Ils m’ont dit que celui qui nous a formé tous,
Du pouvoir d’opprimer se montre si jaloux
Qu’après avoir soumis sa faible créature
Au tribut de douleur qu’exige la nature,
Aux besoins renaissants, aux ennuis, aux travaux,
Il lui commande encor d’ajouter à ses maux.]
Ils m’ont dit qu’on ne peut apaiser sa colère
Qu’en s’imposant soi-même un fardeau volontaire ;
Et qu’enfin les objets devant lui préférés
Ce sont des yeux en pleurs et des cœurs déchirés.
Eh bien ! s’il est ainsi, j’ai le droit de lui plaire,
Je vais éterniser mes tourments, ma misère, etc.


Ces vers ne sont pas les plus mauvais de la pièce ; mais M. Saurin, qui a approuvé Mélanie, a exigé qu’elle ne les dît point.
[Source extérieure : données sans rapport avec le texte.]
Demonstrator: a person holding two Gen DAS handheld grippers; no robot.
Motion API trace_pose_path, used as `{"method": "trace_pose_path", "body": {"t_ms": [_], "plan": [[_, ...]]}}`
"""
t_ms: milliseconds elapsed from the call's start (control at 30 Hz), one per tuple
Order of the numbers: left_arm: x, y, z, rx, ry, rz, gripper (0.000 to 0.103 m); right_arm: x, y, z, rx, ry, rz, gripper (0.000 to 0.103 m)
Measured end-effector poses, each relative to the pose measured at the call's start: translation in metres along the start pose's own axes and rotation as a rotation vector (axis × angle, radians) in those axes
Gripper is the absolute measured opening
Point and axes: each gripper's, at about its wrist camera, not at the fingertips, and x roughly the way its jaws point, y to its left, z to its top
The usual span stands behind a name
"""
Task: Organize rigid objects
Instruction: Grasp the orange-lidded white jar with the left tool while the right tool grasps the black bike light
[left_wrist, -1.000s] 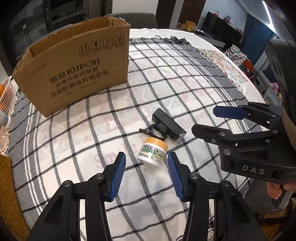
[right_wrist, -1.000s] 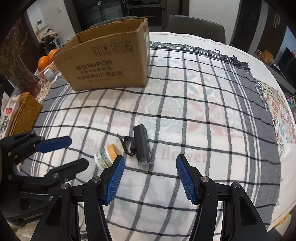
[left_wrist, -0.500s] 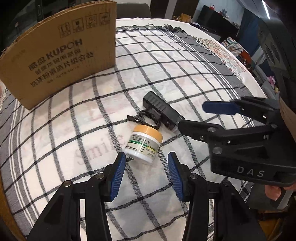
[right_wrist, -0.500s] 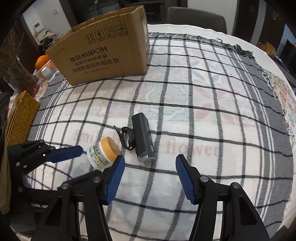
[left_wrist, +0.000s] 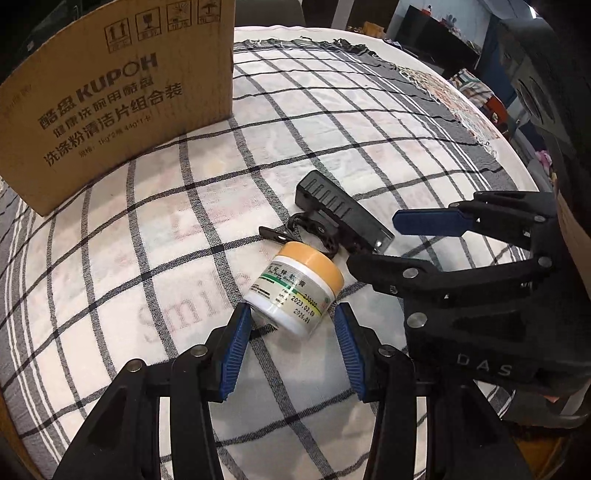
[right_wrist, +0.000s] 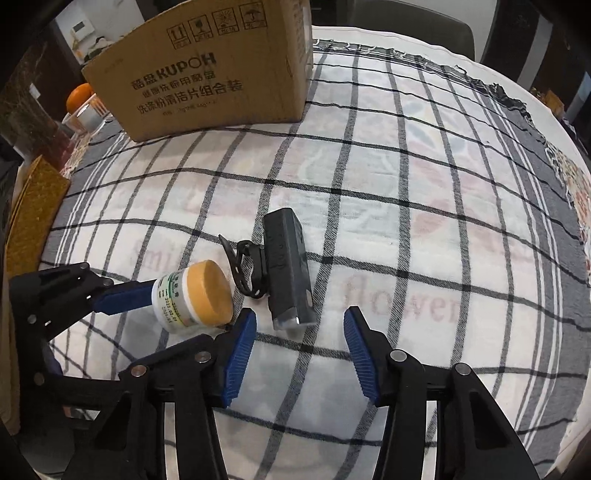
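Both tongs lower; left gripper (left_wrist: 291, 325) brackets jar (left_wrist: 295, 291) ungripped; right gripper (right_wrist: 299, 328) closing, empty.

Even indoor light, sharp focus centrally; strong fisheye bending curves the tablecloth (left_wrist: 332, 122) grid, and corners go black from ten to two o'clock.

A small white plastic jar with an orange lid (left_wrist: 295, 288) lies tipped mid-frame, just beside a black oblong bike light with strap (right_wrist: 287, 269); brown cardboard box (left_wrist: 110, 96) stands upper left.
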Motion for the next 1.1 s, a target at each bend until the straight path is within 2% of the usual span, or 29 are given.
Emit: {"method": "trace_pose_path", "body": {"t_ms": [300,433,867,1100], "plan": [[0.007,0.003,0.008,0.025,-0.010,-0.018,0.046,0.011,0.000,0.006,0.018,0.017,0.005,0.040],[0.008,0.004,0.009,0.025,-0.010,-0.028,0.048,0.014,-0.001,0.006,0.025,0.016,0.022,0.028],[0.005,-0.004,0.012,-0.022,-0.019,-0.010,0.057,-0.003,-0.018,-0.005,0.022,-0.006,-0.006,0.027],[0.013,-0.003,0.021,-0.096,-0.032,0.026,0.055,-0.013,-0.036,-0.004,0.054,-0.031,-0.015,0.026]]}}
— Il a paru une Lettre d’un philosophe moitié gai, moitié chagrin, sur quelques-unes de nos sottises, au baron de ***. C’est un écrit de quarante pages. Le philosophe est très-familier avec le baron, car il le tutoie ; mais c’est que ce philosophe, qui est un plaisant philosophe, a cru que le tutoiement d’un baron ne manquerait pas de lui donner bon air, et à son style de la légèreté et de la gentillesse. Ce philosophe de bon ton nous reproche nos travers, nos frivolités, notre engouement pour ce qu’on a ridiculement appelé des waux-halls ; pour les joutes d’eau qu’on a données l’année dernière sur la Seine ; pour les comédiens de[1]

  1. Ces vers ont été en partie rétablis par l’auteur, acte
    I
    , sc. iv, de la pièce avec

    quelques variantes peu importantes. Toutefois les neuf vers que nous avons renfermés entre crochets ne s’y trouvent pas. (T.)